Il est l’un des milliers de prisonniers politiques libérés par les rebelles depuis lundi, qui s’échappent par flots des prisons du régime. Avant ce cliché daté du 10 décembre le montrant heureux et libéré, la dernière photo prise de Ragheed le représentait quelque quarante années plus jeune, habillé d’un uniforme militaire. Ce Syrien, plus ancien prisonnier politique des temps modernes selon l’Association des détenus et des disparus de la prison de Saidnaya, avait été incarcéré dans les geôles d’Hafez Al-Assad, père de Bachar Al-Assad en 1981 pour s’être opposé à la politique du régime.
Réclusion à perpétuité après une minute de procès
Né en 1954, Ragheed avait obtenu son diplôme de pilote de l’air de l’armée syrienne en 1975. Il avait refusé, en 1980, d’exécuter l’ordre gouvernemental de bombarder des positions d’insurgés qui s’étaient emparés de la ville d’Hama, détaille le site d’informations arabe Daraj, qui a interrogé le fils du prisonnier, Wael. Il avait alors été arrêté une première fois. Libéré, il s’était réfugié en Jordanie puis en Égypte dans l’espoir que sa femme et son fils à naître puissent ensuite l’y rejoindre. Sauf que cette dernière n’était pas parvenue à obtenir un passeport pour quitter le territoire et avait été malmenée par les autorités syriennes.
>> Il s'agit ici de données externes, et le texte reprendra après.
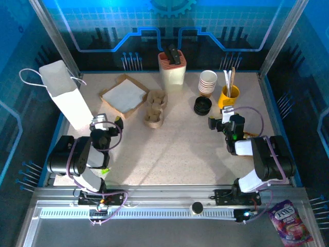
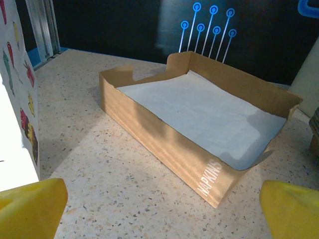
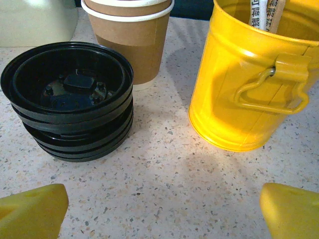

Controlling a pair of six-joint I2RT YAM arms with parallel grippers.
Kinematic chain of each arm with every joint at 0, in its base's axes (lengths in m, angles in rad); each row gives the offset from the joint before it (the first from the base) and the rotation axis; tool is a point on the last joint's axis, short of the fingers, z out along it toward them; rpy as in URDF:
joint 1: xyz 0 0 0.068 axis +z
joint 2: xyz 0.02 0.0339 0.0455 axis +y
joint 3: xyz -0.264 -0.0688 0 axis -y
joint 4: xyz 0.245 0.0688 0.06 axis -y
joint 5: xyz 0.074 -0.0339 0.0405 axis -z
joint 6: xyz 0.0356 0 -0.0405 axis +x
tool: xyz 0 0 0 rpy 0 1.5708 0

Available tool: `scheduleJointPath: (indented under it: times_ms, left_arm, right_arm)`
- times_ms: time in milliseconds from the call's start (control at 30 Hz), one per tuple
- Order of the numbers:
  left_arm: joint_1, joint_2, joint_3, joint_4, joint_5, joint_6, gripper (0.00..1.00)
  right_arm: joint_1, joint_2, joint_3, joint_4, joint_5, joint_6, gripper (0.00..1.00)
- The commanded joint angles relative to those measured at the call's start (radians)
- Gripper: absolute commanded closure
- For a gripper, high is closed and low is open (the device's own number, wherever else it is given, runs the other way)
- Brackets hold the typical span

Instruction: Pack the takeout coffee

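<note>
Left hand (image 1: pixel 110 123): low over the speckled stone-pattern desk (image 1: pixel 175 154) at its left side, yellow fingertips (image 2: pixel 30 206) spread wide, nothing held. It faces the open kraft cardboard tray printed "NAPKINS" (image 2: pixel 164 144), near but apart from it. The tray holds flat white paper napkins (image 2: pixel 209 114).

Right hand (image 1: pixel 222 118): low over the desk at the right side, yellow fingertips (image 3: pixel 291 209) likewise far apart, nothing held. It faces these items:
- Stack of round black plastic lids (image 3: pixel 70 104), nested, standing on the desk.
- Stack of nested tan paper cups with white rims (image 3: pixel 130 35), lidless, just behind the lids.
- Yellow metal bucket with side handle (image 3: pixel 239 84), right of the cups and lids, holding wrapped sticks.

Other desk items:
- Tall white paper bag with cord handles (image 1: pixel 64 95), far left, leaning.
- Brown moulded-pulp cup carrier (image 1: pixel 155 108), centre rear, beside the napkin tray.
- Cream canister with orange rim (image 1: pixel 171 69), rear centre.

Lidded takeout coffee cup: position cannot be told.
</note>
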Motion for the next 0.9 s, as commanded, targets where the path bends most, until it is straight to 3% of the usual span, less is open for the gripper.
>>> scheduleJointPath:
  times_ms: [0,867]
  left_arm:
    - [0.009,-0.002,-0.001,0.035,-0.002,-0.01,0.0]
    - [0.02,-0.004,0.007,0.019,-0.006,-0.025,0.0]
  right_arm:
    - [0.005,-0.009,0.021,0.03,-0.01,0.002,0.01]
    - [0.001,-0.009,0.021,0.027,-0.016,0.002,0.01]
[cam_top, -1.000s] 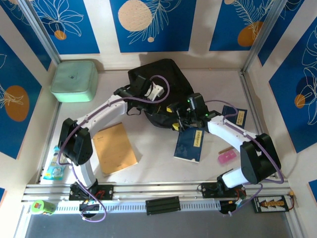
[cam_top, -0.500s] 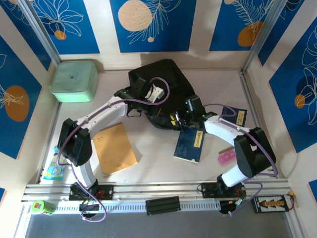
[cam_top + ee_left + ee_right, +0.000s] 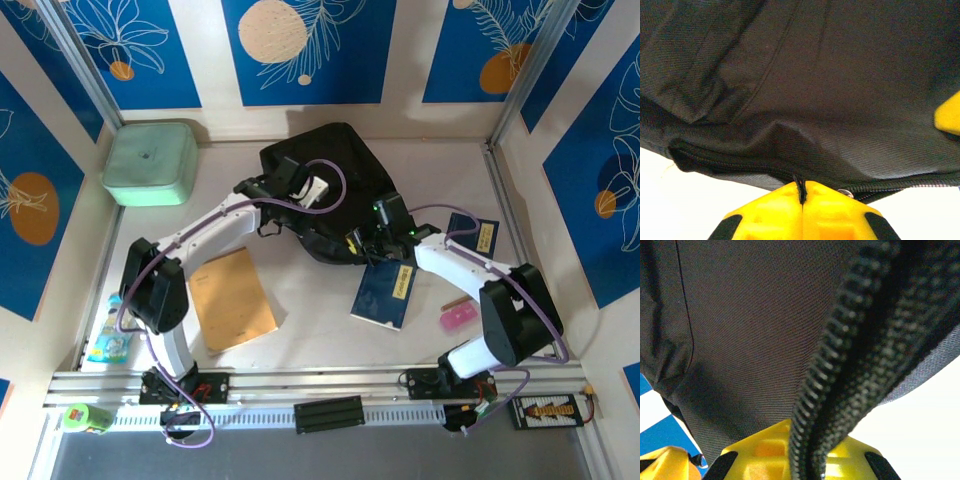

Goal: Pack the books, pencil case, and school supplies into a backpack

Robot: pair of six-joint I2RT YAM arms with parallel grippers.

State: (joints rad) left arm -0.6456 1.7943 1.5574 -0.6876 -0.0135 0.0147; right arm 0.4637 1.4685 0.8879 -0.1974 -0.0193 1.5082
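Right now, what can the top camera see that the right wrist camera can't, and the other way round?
Top camera: the wider scene, with two blue books, a tan envelope, a mint-green box and a small pink thing.
Right wrist camera: the zipper teeth up close, pinched by the right gripper.
Both: the black backpack.

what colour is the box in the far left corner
The box is mint green; the top external view shows it best.
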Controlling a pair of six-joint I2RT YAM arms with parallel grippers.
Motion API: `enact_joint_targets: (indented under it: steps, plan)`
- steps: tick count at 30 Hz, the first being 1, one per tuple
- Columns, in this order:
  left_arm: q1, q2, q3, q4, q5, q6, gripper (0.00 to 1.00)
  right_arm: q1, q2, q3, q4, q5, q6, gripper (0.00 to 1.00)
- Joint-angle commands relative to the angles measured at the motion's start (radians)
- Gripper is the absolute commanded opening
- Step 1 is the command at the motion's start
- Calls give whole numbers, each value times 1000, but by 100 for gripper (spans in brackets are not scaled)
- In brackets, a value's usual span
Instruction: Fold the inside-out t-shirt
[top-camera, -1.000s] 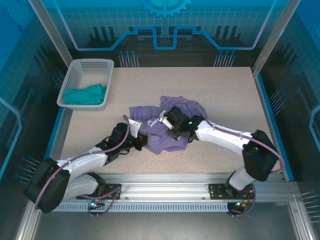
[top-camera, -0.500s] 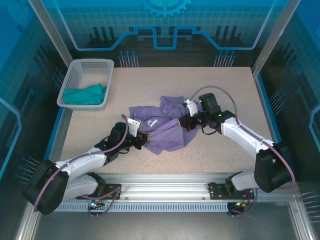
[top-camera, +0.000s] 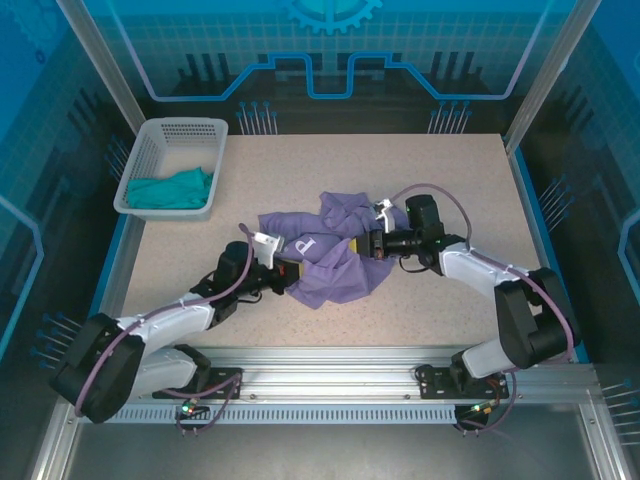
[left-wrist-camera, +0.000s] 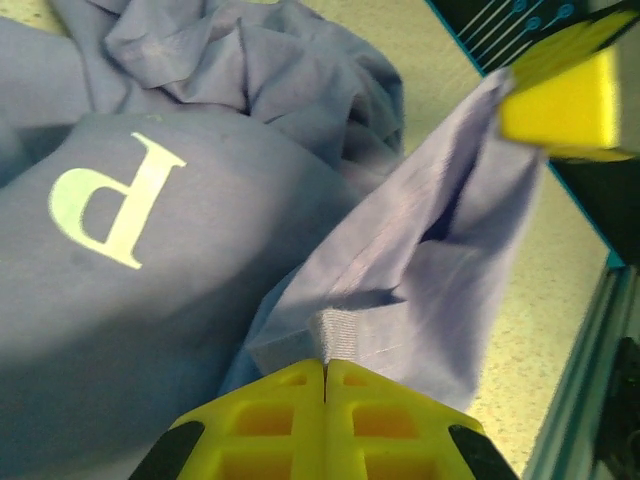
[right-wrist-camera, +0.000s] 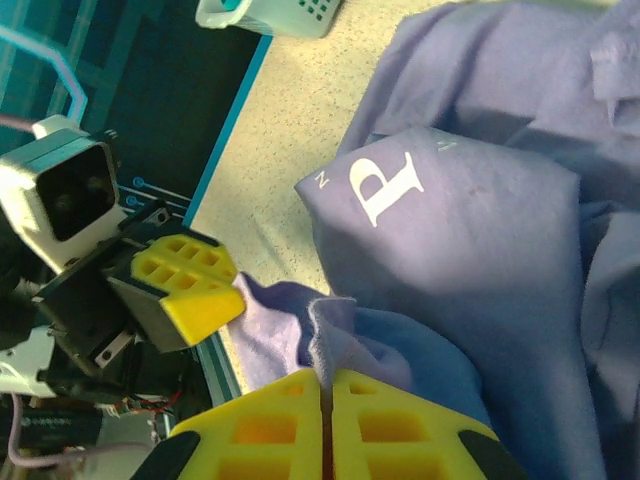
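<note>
The inside-out t-shirt (top-camera: 322, 262), lavender-purple with a white "P" (top-camera: 305, 243) showing, lies crumpled at the table's middle. My left gripper (top-camera: 287, 271) is at its lower left edge, shut on a stitched hem (left-wrist-camera: 335, 335), its jaws pressed together with the cloth pinched at their tips (left-wrist-camera: 325, 365). My right gripper (top-camera: 363, 245) is at the shirt's right side, shut on another cloth edge (right-wrist-camera: 330, 330) that rises from between its tips (right-wrist-camera: 325, 375). A band of cloth stretches between the two grippers. The left gripper's yellow fingers (right-wrist-camera: 185, 290) appear in the right wrist view.
A white mesh basket (top-camera: 185, 125) stands at the back left with a teal-green garment (top-camera: 172, 190) inside. A metal rail (top-camera: 330, 375) runs along the near edge. Bare tabletop (top-camera: 400, 170) lies behind and to the right of the shirt.
My right gripper has swung from the shirt's middle out to its right side, drawing a cloth edge with it. The left gripper has shifted slightly, still shut on the hem.
</note>
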Motion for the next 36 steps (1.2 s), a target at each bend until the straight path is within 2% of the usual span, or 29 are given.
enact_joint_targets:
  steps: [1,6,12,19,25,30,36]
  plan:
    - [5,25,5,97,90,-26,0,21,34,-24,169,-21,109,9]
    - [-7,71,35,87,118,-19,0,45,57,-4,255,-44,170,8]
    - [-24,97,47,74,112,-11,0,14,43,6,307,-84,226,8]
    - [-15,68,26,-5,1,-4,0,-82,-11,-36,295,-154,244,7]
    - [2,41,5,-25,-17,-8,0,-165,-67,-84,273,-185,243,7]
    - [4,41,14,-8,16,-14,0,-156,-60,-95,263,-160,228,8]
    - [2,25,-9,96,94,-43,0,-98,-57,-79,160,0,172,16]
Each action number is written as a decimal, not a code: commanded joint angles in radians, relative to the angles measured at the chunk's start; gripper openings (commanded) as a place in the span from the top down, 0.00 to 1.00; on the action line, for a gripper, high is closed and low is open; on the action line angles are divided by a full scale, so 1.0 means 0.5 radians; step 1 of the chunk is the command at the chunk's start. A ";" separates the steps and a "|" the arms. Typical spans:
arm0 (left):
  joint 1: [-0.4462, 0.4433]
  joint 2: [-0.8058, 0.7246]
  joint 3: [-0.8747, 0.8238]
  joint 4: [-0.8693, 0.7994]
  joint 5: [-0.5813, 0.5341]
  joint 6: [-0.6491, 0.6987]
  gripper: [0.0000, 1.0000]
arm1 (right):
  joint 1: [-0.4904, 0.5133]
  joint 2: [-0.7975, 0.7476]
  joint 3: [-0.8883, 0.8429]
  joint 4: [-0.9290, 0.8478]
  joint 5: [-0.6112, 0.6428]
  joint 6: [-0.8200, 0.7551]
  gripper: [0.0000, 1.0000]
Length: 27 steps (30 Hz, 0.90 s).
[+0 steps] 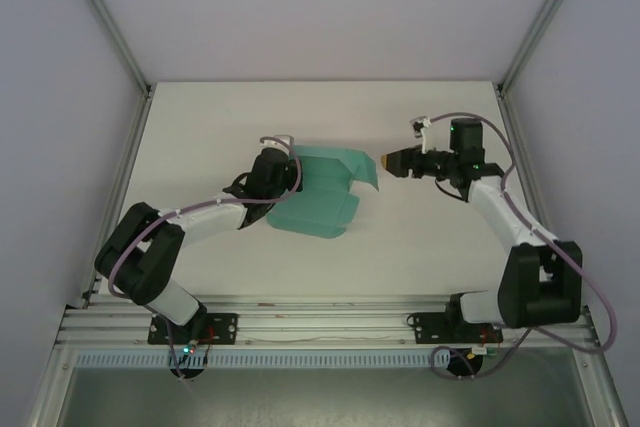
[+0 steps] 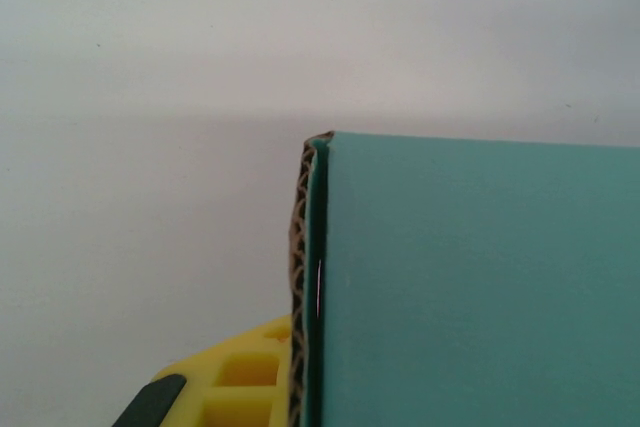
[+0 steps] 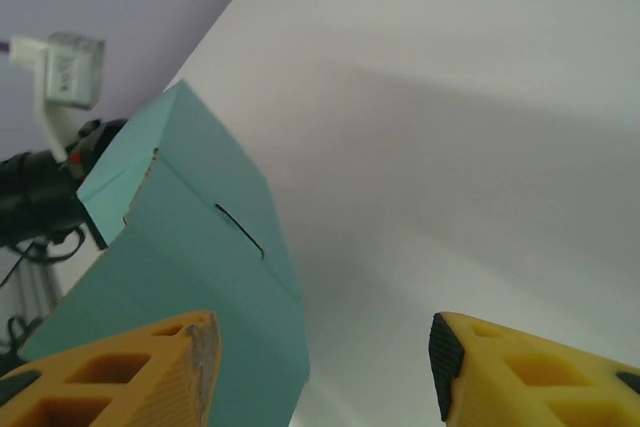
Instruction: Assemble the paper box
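The left gripper (image 1: 288, 175) pinches the paper box (image 1: 320, 202) at its left edge — the right gripper (image 1: 386, 162) has fingers (image 3: 520, 377) apart, just beside the box.

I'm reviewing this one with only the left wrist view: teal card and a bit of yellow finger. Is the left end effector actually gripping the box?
Observer: In the top view the left end effector sits shut at the left edge of the paper box, so it looks gripped.
Operator: Where is the other arm?
Observer: The right end effector is close beside the box's raised right flap.
Operator: Open or shut?
Observer: Open. The right wrist view shows its fingers apart with bare table between them, and the box lies off to one side.
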 commanded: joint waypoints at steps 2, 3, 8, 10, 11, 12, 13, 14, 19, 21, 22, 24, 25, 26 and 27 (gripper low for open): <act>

Ragheed était alors rentré en Syrie, pour être de nouveau arrêté.

Le pilote était resté deux ans en isolement à la prison de Mezzeh, qui surplombe Damas, avant d’être transféré dans celle de Tadmor, dans le centre de la Syrie, jusqu’en 2000. De là, Ragheed Al-Tatari avait ensuite été transféré dans l’établissement pénitentiaire de Saidnaya, jusqu’en 2011, avant d’atterrir finalement à la prison centrale d’Adra, dans le nord-est de Damas, retrace le média syrien Zaman al Wasl. Ragheed Al-Tatari n’avait eu droit à un procès qu’au bout de quatre ans de détention, qui n’avait duré qu’une minute. Il avait été condamné à la réclusion à perpétuité.

«Mon père a été privé de tous ses droits les plus élémentaires. Quand je suis né en 1981, il était déjà en prison,», racontait son fils Wael à Daraj en 2021. «S’il avait fait une erreur, ou blessé quelqu’un, j’aurais pu comprendre pourquoi il avait été arrêté. Mais là, il est incarcéré depuis 41 ans et nous ne connaissons même pas les charges retenues contre lui», poursuivait encore son fils, qui n’avait pu voir son père qu’à peine une quinzaine de fois en plus de quatre décennies. Lors de sa première rencontre avec Ragheed, Waël, qui avait déjà 14 ans à l’époque, se rappelle avoir été «terrifié» lorsqu’il avait compris que les militaires qui gardaient la prison «savaient déjà tout sur [moi]. Mon nom, mon adresse, et même les noms de mes amis d’école». Réfugié au Canada, Waël militait depuis de nombreuses années pour la libération de son père.